Input records:
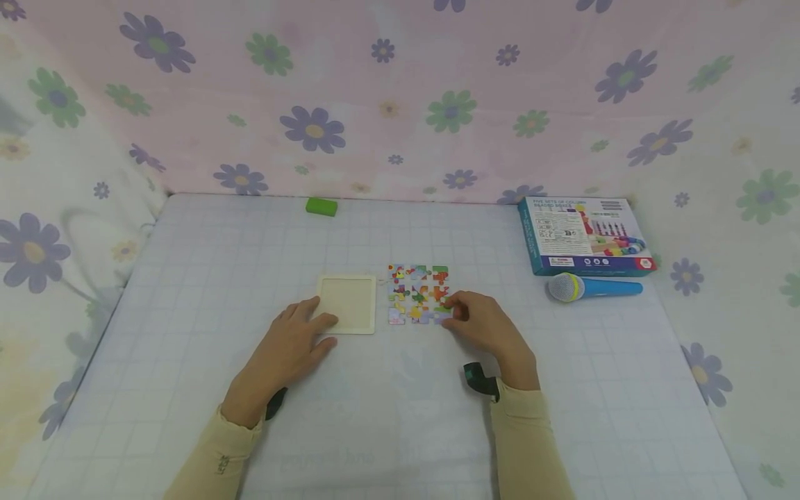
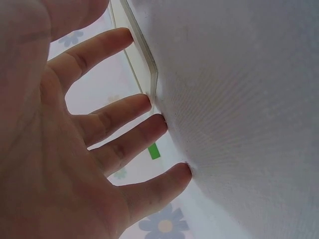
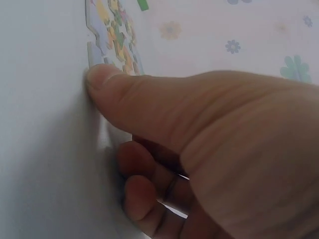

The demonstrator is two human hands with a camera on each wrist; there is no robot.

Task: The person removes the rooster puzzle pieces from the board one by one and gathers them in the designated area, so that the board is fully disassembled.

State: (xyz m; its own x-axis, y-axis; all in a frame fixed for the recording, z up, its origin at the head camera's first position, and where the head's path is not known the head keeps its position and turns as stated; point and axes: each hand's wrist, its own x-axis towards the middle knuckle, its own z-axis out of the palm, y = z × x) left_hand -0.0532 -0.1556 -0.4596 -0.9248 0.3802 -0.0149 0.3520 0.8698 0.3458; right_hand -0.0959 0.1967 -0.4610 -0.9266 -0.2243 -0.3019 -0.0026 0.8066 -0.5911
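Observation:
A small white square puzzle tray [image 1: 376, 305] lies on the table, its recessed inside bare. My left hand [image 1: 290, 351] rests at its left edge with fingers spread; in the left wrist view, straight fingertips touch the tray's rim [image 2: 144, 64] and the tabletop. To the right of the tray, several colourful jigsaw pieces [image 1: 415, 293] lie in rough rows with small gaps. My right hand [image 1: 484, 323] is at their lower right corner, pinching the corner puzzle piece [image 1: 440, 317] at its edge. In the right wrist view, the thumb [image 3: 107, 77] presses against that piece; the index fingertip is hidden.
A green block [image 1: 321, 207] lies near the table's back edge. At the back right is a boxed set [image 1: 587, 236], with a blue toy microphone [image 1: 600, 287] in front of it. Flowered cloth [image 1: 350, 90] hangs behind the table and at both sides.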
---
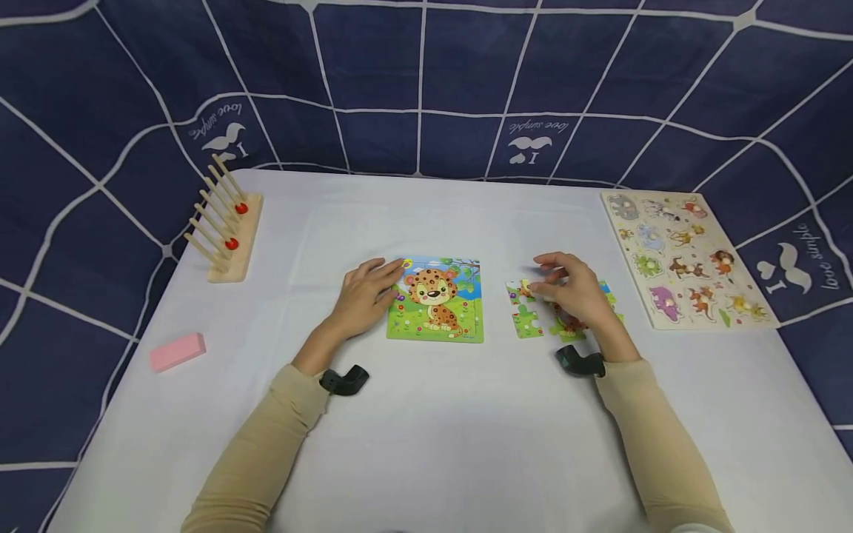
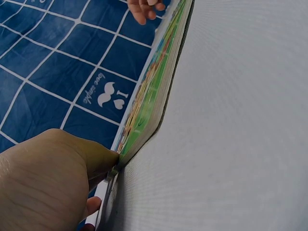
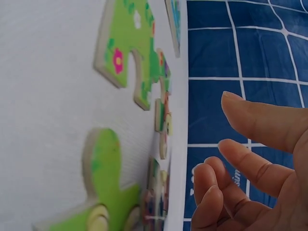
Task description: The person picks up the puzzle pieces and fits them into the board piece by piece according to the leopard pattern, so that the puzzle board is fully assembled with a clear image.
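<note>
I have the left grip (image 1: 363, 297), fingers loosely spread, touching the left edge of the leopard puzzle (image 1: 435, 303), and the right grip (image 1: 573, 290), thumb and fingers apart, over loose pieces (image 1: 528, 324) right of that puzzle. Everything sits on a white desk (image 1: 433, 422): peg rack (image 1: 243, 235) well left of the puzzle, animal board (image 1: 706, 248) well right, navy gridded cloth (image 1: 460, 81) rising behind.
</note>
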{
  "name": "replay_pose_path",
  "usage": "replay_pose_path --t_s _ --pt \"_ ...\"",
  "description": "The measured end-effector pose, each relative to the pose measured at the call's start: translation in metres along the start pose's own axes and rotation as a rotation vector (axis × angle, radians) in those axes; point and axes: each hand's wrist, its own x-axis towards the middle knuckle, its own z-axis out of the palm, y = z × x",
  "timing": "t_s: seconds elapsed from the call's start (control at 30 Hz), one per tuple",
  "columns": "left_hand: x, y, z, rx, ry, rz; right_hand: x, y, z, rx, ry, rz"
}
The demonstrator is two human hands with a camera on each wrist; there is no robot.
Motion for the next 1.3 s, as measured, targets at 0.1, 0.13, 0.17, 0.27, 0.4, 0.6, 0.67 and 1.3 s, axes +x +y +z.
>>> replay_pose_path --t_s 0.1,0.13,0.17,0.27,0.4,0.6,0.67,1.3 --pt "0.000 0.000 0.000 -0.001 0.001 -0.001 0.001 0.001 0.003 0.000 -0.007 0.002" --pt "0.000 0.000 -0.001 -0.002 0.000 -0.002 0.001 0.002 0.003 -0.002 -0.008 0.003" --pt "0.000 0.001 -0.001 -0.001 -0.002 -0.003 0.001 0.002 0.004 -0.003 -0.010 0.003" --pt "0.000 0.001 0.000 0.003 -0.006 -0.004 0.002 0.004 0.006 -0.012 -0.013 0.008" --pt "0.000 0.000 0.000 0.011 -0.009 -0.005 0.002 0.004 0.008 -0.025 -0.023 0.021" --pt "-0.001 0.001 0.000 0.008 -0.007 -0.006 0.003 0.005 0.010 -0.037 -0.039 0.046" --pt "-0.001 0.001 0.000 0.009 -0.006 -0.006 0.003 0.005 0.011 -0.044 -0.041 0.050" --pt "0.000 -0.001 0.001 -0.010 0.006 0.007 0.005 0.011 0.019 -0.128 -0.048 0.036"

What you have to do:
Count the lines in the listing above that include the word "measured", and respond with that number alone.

Answer box:
2